WHAT TO WORK ON
Would you print out every entry exactly as given?

◇ ◇ ◇ ◇

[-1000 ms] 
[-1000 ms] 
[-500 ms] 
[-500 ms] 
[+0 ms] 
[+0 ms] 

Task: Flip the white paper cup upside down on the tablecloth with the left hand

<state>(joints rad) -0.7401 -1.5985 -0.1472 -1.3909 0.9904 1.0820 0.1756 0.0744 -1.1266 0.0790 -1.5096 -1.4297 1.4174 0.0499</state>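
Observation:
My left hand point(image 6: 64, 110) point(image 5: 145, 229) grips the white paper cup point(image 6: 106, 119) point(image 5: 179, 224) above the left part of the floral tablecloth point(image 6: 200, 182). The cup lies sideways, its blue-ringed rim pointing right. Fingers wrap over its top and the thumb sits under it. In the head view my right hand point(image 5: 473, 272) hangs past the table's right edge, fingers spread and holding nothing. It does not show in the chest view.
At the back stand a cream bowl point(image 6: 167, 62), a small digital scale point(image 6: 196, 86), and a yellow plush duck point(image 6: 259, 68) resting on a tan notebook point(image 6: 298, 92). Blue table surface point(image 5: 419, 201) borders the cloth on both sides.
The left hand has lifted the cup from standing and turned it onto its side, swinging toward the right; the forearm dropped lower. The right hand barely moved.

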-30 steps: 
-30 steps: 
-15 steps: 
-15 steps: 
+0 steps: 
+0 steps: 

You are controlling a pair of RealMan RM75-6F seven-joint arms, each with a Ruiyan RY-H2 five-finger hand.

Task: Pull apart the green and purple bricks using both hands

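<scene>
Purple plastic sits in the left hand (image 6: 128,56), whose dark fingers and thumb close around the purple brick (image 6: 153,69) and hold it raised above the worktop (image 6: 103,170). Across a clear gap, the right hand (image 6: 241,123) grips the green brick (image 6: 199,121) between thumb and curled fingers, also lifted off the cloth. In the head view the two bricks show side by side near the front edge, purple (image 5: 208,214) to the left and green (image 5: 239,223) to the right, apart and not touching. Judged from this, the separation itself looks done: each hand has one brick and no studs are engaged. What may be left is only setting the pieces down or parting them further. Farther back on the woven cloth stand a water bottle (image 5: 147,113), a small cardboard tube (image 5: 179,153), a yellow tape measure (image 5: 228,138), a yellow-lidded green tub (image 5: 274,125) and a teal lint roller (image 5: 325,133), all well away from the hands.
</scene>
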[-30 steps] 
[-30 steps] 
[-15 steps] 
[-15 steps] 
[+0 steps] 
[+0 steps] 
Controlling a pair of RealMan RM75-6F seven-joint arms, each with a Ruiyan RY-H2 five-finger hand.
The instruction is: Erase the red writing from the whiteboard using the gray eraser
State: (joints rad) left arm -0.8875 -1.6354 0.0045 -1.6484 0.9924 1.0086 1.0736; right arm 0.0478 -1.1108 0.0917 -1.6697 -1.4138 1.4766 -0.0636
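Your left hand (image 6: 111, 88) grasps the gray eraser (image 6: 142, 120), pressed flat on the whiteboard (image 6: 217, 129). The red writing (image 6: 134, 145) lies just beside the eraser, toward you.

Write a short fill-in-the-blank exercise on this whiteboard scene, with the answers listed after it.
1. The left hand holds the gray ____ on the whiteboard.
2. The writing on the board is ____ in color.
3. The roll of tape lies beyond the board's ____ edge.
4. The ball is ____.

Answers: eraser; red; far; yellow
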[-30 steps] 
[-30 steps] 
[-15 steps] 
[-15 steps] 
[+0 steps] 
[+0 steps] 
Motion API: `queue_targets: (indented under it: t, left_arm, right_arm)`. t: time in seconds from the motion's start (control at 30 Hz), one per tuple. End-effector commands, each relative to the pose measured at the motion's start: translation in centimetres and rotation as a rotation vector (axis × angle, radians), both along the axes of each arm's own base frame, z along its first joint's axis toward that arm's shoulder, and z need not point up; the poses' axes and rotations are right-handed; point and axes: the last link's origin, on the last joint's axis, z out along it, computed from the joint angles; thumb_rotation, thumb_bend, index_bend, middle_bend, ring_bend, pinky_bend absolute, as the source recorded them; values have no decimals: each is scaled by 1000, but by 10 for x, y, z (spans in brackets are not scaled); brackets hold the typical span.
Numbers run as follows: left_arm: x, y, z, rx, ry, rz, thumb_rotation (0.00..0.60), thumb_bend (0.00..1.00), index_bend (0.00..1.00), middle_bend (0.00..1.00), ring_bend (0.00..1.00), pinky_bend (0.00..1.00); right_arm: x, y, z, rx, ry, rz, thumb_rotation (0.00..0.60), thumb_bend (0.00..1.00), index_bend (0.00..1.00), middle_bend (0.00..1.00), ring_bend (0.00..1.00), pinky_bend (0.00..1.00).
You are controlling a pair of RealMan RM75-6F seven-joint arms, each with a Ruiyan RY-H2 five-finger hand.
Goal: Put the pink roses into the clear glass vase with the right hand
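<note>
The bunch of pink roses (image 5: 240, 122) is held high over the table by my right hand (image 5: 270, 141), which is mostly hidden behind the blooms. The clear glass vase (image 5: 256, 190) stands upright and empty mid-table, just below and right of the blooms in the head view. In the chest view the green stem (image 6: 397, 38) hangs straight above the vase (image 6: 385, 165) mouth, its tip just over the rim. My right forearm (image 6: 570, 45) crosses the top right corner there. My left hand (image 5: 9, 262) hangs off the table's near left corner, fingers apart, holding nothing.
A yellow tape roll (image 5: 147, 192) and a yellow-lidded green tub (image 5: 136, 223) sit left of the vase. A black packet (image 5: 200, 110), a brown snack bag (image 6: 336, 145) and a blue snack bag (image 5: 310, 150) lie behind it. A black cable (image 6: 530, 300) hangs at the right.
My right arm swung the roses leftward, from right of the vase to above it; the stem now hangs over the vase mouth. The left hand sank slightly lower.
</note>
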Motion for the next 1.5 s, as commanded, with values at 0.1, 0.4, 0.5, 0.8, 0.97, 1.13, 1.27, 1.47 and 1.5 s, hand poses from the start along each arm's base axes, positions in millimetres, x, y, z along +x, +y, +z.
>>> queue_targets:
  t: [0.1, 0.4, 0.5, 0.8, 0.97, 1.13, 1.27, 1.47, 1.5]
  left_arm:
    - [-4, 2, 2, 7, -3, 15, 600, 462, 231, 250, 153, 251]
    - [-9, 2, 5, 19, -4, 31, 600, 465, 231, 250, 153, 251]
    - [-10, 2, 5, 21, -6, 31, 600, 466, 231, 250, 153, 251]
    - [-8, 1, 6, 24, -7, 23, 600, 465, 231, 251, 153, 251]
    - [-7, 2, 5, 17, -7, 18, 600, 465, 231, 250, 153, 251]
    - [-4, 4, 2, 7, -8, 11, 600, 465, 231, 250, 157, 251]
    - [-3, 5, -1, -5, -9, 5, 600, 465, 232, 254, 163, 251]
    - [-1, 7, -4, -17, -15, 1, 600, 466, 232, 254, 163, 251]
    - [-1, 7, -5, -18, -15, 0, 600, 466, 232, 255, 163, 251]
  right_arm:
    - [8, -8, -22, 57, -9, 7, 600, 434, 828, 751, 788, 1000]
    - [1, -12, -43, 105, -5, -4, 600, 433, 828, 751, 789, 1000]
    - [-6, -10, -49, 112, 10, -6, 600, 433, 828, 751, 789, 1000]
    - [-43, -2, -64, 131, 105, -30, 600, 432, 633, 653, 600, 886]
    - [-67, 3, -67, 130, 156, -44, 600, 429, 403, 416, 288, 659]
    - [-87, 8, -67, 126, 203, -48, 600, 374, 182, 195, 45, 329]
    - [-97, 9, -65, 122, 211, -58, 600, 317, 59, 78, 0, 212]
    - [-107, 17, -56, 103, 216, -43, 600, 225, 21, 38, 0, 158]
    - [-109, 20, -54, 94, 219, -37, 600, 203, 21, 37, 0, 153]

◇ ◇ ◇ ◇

RESPONSE FOR THIS EXERCISE
[-1000 ms] 
[-1000 ms] 
[-500 ms] 
[-500 ms] 
[+0 ms] 
[+0 ms] 

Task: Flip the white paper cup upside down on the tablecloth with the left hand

<state>(joints rad) -0.7401 -1.5985 -0.1472 -1.3909 0.9904 1.0820 0.1756 0.0744 -1.1266 0.0790 -1.5096 -1.4297 1.4174 0.0499</state>
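Observation:
My left hand point(image 6: 64, 110) point(image 5: 145, 229) grips the white paper cup point(image 6: 106, 119) point(image 5: 179, 224) above the left part of the floral tablecloth point(image 6: 200, 182). The cup lies sideways, its blue-ringed rim pointing right. Fingers wrap over its top and the thumb sits under it. In the head view my right hand point(image 5: 473, 272) hangs past the table's right edge, fingers spread and holding nothing. It does not show in the chest view.
At the back stand a cream bowl point(image 6: 167, 62), a small digital scale point(image 6: 196, 86), and a yellow plush duck point(image 6: 259, 68) resting on a tan notebook point(image 6: 298, 92). Blue table surface point(image 5: 419, 201) borders the cloth on both sides.
The left hand has lifted the cup from standing and turned it onto its side, swinging toward the right; the forearm dropped lower. The right hand barely moved.
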
-30 steps: 
-30 steps: 
-15 steps: 
-15 steps: 
+0 steps: 
+0 steps: 

You are controlling a pair of RealMan RM75-6F seven-joint arms, each with a Ruiyan RY-H2 five-finger hand.

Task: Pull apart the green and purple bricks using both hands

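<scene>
Purple plastic sits in the left hand (image 6: 128,56), whose dark fingers and thumb close around the purple brick (image 6: 153,69) and hold it raised above the worktop (image 6: 103,170). Across a clear gap, the right hand (image 6: 241,123) grips the green brick (image 6: 199,121) between thumb and curled fingers, also lifted off the cloth. In the head view the two bricks show side by side near the front edge, purple (image 5: 208,214) to the left and green (image 5: 239,223) to the right, apart and not touching. Judged from this, the separation itself looks done: each hand has one brick and no studs are engaged. What may be left is only setting the pieces down or parting them further. Farther back on the woven cloth stand a water bottle (image 5: 147,113), a small cardboard tube (image 5: 179,153), a yellow tape measure (image 5: 228,138), a yellow-lidded green tub (image 5: 274,125) and a teal lint roller (image 5: 325,133), all well away from the hands.
</scene>
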[-30 steps] 
[-30 steps] 
[-15 steps] 
[-15 steps] 
[+0 steps] 
[+0 steps] 
Controlling a pair of RealMan RM75-6F seven-joint arms, each with a Ruiyan RY-H2 five-finger hand.
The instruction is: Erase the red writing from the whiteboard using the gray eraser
State: (joints rad) left arm -0.8875 -1.6354 0.0045 -1.6484 0.9924 1.0086 1.0736; right arm 0.0478 -1.1108 0.0917 -1.6697 -1.4138 1.4766 -0.0636
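Your left hand (image 6: 111, 88) grasps the gray eraser (image 6: 142, 120), pressed flat on the whiteboard (image 6: 217, 129). The red writing (image 6: 134, 145) lies just beside the eraser, toward you.

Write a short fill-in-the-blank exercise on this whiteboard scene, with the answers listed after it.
1. The left hand holds the gray ____ on the whiteboard.
2. The writing on the board is ____ in color.
3. The roll of tape lies beyond the board's ____ edge.
4. The ball is ____.

Answers: eraser; red; far; yellow
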[-30 steps] 
[-30 steps] 
[-15 steps] 
[-15 steps] 
[+0 steps] 
[+0 steps] 
Motion API: `queue_targets: (indented under it: t, left_arm, right_arm)`. t: time in seconds from the motion's start (control at 30 Hz), one per tuple. End-effector commands, each relative to the pose measured at the motion's start: translation in centimetres and rotation as a rotation vector (axis × angle, radians), both along the axes of each arm's own base frame, z along its first joint's axis toward that arm's shoulder, and z need not point up; the poses' axes and rotations are right-handed; point and axes: the last link's origin, on the last joint's axis, z out along it, computed from the joint angles; thumb_rotation, thumb_bend, index_bend, middle_bend, ring_bend, pinky_bend absolute, as the source recorded them; values have no decimals: each is scaled by 1000, but by 10 for x, y, z (spans in brackets are not scaled); brackets hold the typical span.
Numbers run as follows: left_arm: x, y, z, rx, ry, rz, thumb_rotation (0.00..0.60), thumb_bend (0.00..1.00), index_bend (0.00..1.00), middle_bend (0.00..1.00), ring_bend (0.00..1.00), pinky_bend (0.00..1.00); right_arm: x, y, z, rx, ry, rz, thumb_rotation (0.00..0.60), thumb_bend (0.00..1.00), index_bend (0.00..1.00), middle_bend (0.00..1.00), ring_bend (0.00..1.00), pinky_bend (0.00..1.00).
You are controlling a pair of RealMan RM75-6F seven-joint arms, each with a Ruiyan RY-H2 five-finger hand.
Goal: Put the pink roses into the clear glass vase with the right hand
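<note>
The bunch of pink roses (image 5: 240, 122) is held high over the table by my right hand (image 5: 270, 141), which is mostly hidden behind the blooms. The clear glass vase (image 5: 256, 190) stands upright and empty mid-table, just below and right of the blooms in the head view. In the chest view the green stem (image 6: 397, 38) hangs straight above the vase (image 6: 385, 165) mouth, its tip just over the rim. My right forearm (image 6: 570, 45) crosses the top right corner there. My left hand (image 5: 9, 262) hangs off the table's near left corner, fingers apart, holding nothing.
A yellow tape roll (image 5: 147, 192) and a yellow-lidded green tub (image 5: 136, 223) sit left of the vase. A black packet (image 5: 200, 110), a brown snack bag (image 6: 336, 145) and a blue snack bag (image 5: 310, 150) lie behind it. A black cable (image 6: 530, 300) hangs at the right.
My right arm swung the roses leftward, from right of the vase to above it; the stem now hangs over the vase mouth. The left hand sank slightly lower.
</note>
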Motion for the next 1.5 s, as commanded, with values at 0.1, 0.4, 0.5, 0.8, 0.97, 1.13, 1.27, 1.47 and 1.5 s, hand poses from the start along each arm's base axes, positions in millimetres, x, y, z along +x, +y, +z.
>>> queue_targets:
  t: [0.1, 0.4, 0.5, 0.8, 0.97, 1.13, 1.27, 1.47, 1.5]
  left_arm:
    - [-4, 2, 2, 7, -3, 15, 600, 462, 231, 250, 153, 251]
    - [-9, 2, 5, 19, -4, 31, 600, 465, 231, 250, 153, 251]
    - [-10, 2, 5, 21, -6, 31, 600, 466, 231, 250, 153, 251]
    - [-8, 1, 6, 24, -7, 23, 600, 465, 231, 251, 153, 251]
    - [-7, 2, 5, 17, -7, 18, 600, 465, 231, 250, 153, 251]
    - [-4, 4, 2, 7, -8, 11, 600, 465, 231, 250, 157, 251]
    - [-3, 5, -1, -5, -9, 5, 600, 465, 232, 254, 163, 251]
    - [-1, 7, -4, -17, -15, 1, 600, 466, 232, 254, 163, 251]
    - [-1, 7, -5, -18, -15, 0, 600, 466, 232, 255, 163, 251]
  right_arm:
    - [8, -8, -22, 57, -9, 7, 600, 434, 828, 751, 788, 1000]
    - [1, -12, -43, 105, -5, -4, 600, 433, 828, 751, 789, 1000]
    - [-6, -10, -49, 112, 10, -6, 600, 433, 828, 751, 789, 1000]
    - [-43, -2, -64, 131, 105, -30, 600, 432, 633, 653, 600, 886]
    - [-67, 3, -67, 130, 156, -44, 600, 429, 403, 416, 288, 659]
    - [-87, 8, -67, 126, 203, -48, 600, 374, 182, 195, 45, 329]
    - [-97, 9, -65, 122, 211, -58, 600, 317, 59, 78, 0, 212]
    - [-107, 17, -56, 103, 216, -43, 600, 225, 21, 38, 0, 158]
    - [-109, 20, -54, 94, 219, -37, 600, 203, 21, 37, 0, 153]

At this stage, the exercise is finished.